There was a scandal in Ireland not long ago, about a Mother-and-Baby home in a place called Tuam. A local historian named Catherine Corless investigated the institution, which was a Catholic social service for unwed mothers and their babies. Similar institutions existed throughout Ireland, many of them in horrific conditions. Physical abuse was common, and basic sanitary conditions were so poor that infant mortality rates reached 50 percent, compared to a national average of 7 percent, in parts.

Corless found that in the thirty six years the home in Tuam was operational, between 1925 and 1961, nearly eight hundred infant or child deaths were recorded as having taken place on the premises. She crosschecked with cemeteries in the county and found that the children had not been buried there, and surmised that at least some of that 796 were buried unofficially on the grounds of the institution.  Throughout the decades following its closure, local children would occasionally uncover graves as they played, which were covered back up. In at least one instance after some local boys excavated skulls, a priest came to say mass in the area, though no official marker or acknowledgement was made. There is still no official memorial incorporating the names of all those children who died there, although in the aftermath of Corless’s research a commission has now begun investigating fourteen of the homes, including Tuam.

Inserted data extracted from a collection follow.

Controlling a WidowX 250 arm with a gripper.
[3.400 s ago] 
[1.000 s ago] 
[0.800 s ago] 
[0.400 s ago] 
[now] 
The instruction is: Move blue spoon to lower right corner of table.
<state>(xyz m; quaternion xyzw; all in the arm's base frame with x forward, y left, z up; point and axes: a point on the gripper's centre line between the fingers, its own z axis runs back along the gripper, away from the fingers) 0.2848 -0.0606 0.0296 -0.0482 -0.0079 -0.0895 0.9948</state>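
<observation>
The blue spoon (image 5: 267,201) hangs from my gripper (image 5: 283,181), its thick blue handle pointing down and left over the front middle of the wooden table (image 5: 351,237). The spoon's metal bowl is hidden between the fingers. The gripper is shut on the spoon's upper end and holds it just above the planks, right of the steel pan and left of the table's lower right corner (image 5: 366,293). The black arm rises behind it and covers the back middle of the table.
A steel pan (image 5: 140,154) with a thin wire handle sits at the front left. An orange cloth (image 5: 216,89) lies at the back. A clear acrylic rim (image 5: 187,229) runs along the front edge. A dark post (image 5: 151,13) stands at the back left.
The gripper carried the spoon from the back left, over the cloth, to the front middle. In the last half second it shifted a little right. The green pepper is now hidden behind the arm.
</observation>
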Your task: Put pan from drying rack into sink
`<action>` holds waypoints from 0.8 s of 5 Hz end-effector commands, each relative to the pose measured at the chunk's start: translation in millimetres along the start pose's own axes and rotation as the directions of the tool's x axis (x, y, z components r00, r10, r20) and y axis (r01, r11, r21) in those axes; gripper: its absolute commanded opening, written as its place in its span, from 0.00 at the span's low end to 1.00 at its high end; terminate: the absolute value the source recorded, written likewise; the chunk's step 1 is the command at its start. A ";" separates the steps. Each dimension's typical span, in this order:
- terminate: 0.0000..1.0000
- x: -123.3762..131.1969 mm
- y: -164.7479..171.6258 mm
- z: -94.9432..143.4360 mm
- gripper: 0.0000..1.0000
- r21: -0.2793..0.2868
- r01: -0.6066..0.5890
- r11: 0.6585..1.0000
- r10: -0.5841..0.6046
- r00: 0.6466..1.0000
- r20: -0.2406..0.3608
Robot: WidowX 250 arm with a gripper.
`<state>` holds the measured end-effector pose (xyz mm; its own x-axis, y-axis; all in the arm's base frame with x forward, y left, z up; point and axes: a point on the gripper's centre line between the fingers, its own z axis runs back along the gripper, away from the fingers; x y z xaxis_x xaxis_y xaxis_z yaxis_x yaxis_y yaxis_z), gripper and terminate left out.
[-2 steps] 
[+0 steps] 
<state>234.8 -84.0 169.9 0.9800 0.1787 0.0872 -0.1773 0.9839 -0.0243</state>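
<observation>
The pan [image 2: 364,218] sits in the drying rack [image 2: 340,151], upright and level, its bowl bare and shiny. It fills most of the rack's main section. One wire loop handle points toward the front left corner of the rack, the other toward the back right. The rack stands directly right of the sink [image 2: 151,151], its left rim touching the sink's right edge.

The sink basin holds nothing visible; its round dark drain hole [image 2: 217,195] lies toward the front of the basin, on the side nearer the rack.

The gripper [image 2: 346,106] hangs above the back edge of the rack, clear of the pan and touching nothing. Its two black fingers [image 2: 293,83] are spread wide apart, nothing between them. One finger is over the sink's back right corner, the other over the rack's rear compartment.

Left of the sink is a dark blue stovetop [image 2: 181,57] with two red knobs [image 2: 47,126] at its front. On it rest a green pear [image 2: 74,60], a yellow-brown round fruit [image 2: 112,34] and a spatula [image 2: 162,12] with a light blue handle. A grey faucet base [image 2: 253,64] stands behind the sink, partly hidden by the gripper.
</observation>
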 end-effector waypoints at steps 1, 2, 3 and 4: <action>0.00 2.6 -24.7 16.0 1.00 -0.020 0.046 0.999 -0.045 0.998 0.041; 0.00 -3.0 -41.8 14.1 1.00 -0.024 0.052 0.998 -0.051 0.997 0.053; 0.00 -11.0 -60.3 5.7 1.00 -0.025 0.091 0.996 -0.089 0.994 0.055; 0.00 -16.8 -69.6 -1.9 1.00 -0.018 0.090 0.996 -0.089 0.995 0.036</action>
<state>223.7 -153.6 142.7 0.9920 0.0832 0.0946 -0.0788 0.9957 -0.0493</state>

I think of these graves when I think of the proposed funeral measures in Texas, Indiana, and Ohio, of the supposed dignity being given to a fetus, which is really only pageantry intended to induce shame and pain in a woman. I think of what happens in reality when unwanted babies are born, how little those who championed them before they were born will care, how easily the babies will shed the special privilege and symbolic value of fetuses, and be thrown away.

Those who would remove our reproductive rights have no interest in what happens after birth, which is why we should always know to distrust their mawkish appeals to emotion. They are not interested in life, as they always claim, which is after all a compromised and often filthy thing to engage with. They are interested only in keeping their own hands clean, their own sin sheet unticked, their sad dreams of a sanitized heaven within reach.